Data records
»»

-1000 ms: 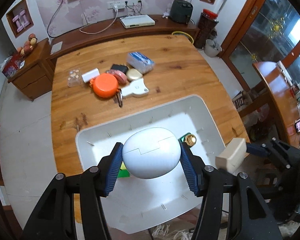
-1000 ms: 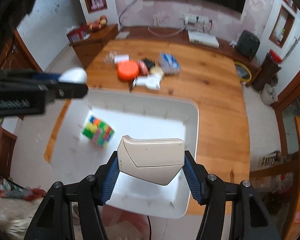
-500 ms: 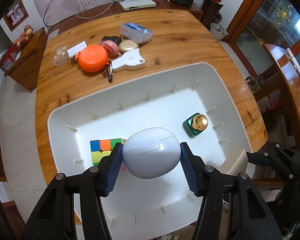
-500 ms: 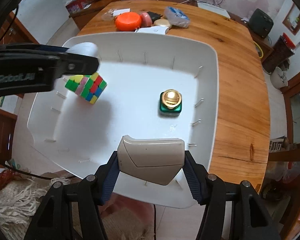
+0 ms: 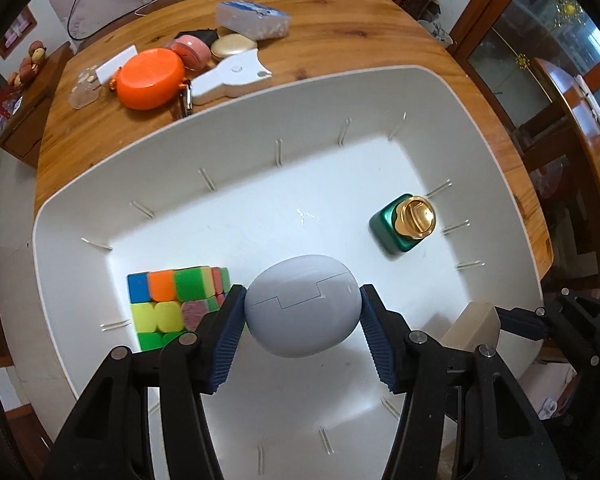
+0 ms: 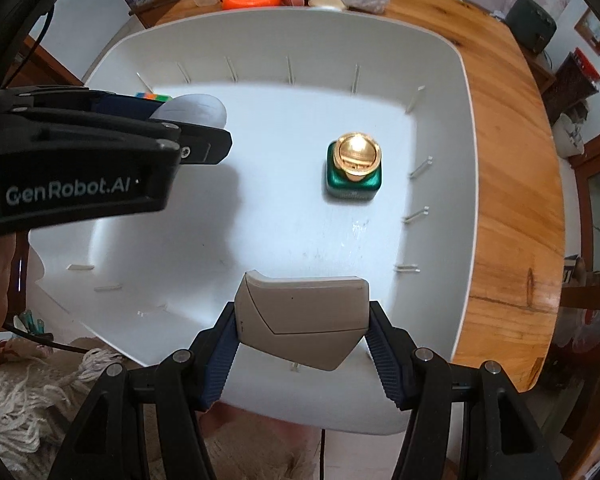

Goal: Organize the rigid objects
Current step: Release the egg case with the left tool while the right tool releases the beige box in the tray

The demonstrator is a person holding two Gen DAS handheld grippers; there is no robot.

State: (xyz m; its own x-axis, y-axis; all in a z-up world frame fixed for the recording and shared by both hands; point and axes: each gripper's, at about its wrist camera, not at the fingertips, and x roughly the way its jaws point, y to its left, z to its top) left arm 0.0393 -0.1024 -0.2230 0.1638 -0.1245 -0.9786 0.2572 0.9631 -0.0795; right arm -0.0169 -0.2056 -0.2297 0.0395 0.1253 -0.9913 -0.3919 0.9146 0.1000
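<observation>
Egg-shaped white case (image 5: 303, 305): long axis crosswise, spanning pad to pad; stepped seam faces camera. Left gripper (image 5: 303, 312) clamped on its ends, above white bin (image 5: 452, 92) floor, beside puzzle cube (image 5: 172, 300). Beige case (image 6: 302, 322): long axis crosswise, gripped by right gripper (image 6: 302, 332) near bin's near wall. Green bottle (image 6: 353, 174) with gold cap upright in bin.

I saw a white bin (image 5: 380, 92), a green bottle (image 5: 388, 232) with gold cap, a multicoloured cube (image 5: 168, 300), a pale grey-blue egg case (image 5: 304, 304), and a beige box (image 6: 304, 316).
</observation>
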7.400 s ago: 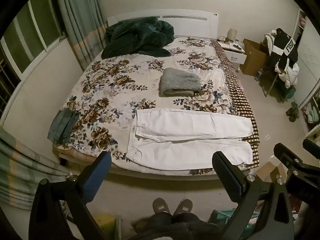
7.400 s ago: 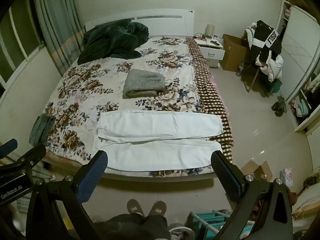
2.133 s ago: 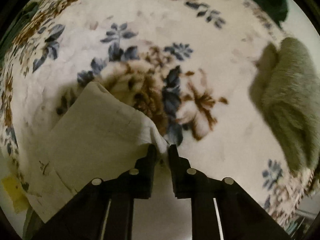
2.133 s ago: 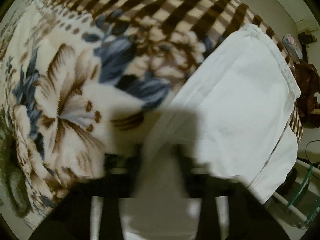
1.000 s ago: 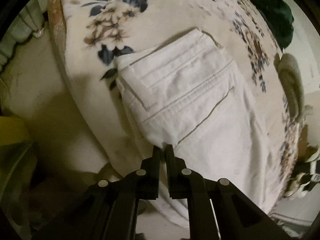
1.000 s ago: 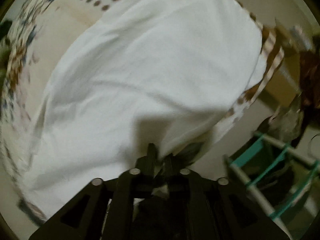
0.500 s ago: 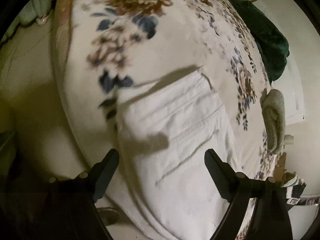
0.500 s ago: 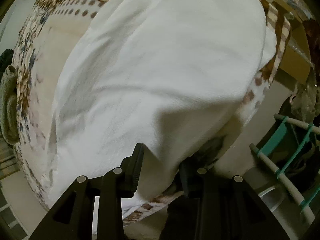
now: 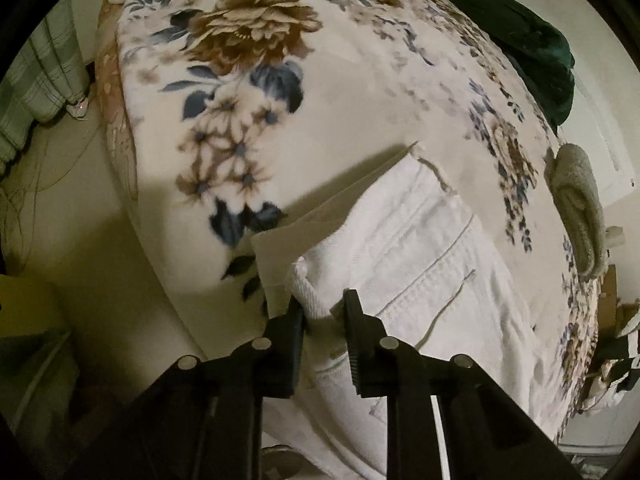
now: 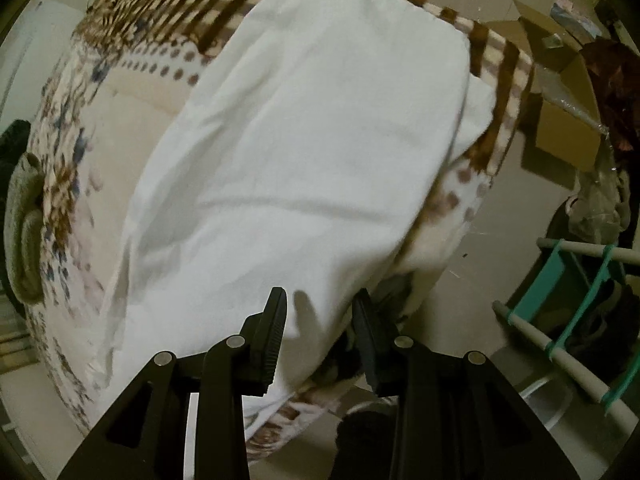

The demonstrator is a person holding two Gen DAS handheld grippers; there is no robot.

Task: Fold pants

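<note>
White pants lie folded lengthwise, one leg over the other, along the near edge of a floral bed. The left wrist view shows the waist end (image 9: pixel 416 248) with pocket stitching. My left gripper (image 9: pixel 324 308) has its jaws partly closed around a waistband corner. The right wrist view shows the leg end (image 10: pixel 320 152) draped toward the bed's edge. My right gripper (image 10: pixel 320 312) is partly open, with the near edge of the leg cloth between its fingers (image 10: pixel 276 320).
A folded grey garment (image 9: pixel 580 208) lies further back on the floral blanket (image 9: pixel 320 92), with a dark green blanket (image 9: pixel 528 36) beyond. A cardboard box (image 10: pixel 560 92) and a teal drying rack (image 10: pixel 576 320) stand on the floor to the right. Checked bedding (image 10: pixel 192 4) covers the bed's right side.
Both grippers let go of the folded-over pants. The left opened wide and has now narrowed again on the waistband corner. The right gripper has opened further at the leg edge.
</note>
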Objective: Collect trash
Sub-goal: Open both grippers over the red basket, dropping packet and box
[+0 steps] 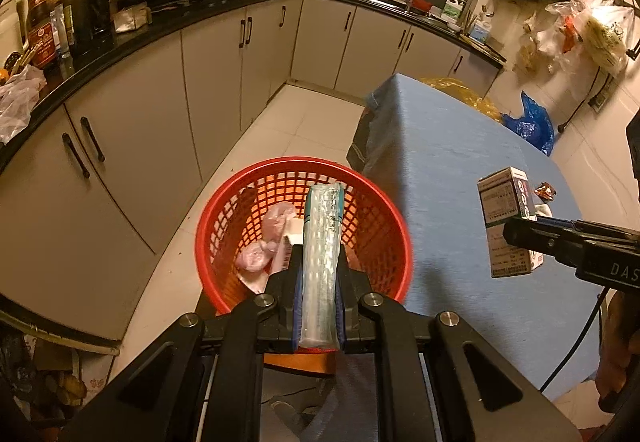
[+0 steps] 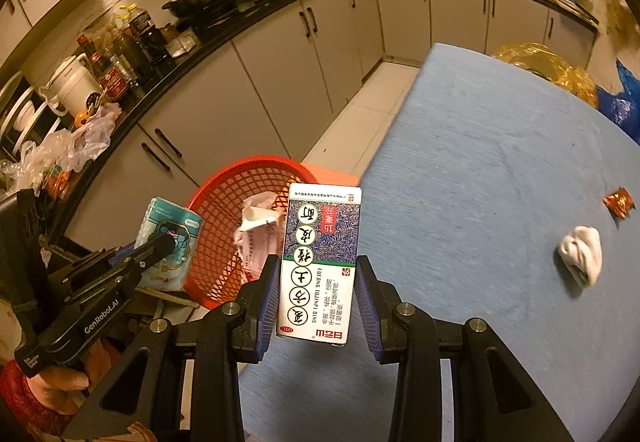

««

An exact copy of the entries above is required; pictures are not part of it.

-1000 ms: 
-1000 ms: 
-500 ms: 
-500 ms: 
+0 ms: 
+0 ms: 

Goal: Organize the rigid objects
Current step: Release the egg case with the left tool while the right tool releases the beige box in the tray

The demonstrator is a person holding two Gen DAS handheld grippers; there is no robot.

State: (xyz m; its own x-axis, y-axis; all in a z-up world frame fixed for the recording and shared by both hands; point and axes: each gripper's, at about its wrist camera, not at the fingertips, and x roughly the way its jaws point, y to its left, z to its top) left arm 0.0393 -0.1024 -0.2230 0.1638 -0.1245 -0.9786 0.2572 0.9631 -0.0795; right arm -0.0169 -0.2056 -0.2297 0.0395 0.1253 -0.9913 -0.3919 0.9146 0.1000
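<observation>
Egg-shaped white case (image 5: 303, 305): long axis crosswise, spanning pad to pad; stepped seam faces camera. Left gripper (image 5: 303, 312) clamped on its ends, above white bin (image 5: 452, 92) floor, beside puzzle cube (image 5: 172, 300). Beige case (image 6: 302, 322): long axis crosswise, gripped by right gripper (image 6: 302, 332) near bin's near wall. Green bottle (image 6: 353, 174) with gold cap upright in bin.

I saw a white bin (image 5: 380, 92), a green bottle (image 5: 388, 232) with gold cap, a multicoloured cube (image 5: 168, 300), a pale grey-blue egg case (image 5: 304, 304), and a beige box (image 6: 304, 316).
</observation>
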7.400 s ago: 
7.400 s ago: 
2.133 s ago: 
2.133 s ago: 
1.000 s ago: 
1.000 s ago: 
0.500 s ago: 
0.500 s ago: 
now: 
now: 

The demonstrator is a person holding two Gen DAS handheld grippers; there is no robot.

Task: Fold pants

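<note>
White pants lie folded lengthwise, one leg over the other, along the near edge of a floral bed. The left wrist view shows the waist end (image 9: pixel 416 248) with pocket stitching. My left gripper (image 9: pixel 324 308) has its jaws partly closed around a waistband corner. The right wrist view shows the leg end (image 10: pixel 320 152) draped toward the bed's edge. My right gripper (image 10: pixel 320 312) is partly open, with the near edge of the leg cloth between its fingers (image 10: pixel 276 320).
A folded grey garment (image 9: pixel 580 208) lies further back on the floral blanket (image 9: pixel 320 92), with a dark green blanket (image 9: pixel 528 36) beyond. A cardboard box (image 10: pixel 560 92) and a teal drying rack (image 10: pixel 576 320) stand on the floor to the right. Checked bedding (image 10: pixel 192 4) covers the bed's right side.
Both grippers let go of the folded-over pants. The left opened wide and has now narrowed again on the waistband corner. The right gripper has opened further at the leg edge.
</note>
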Objective: Collect trash
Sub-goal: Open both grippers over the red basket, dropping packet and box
[+0 steps] 
[+0 steps] 

There is nothing else to the answer.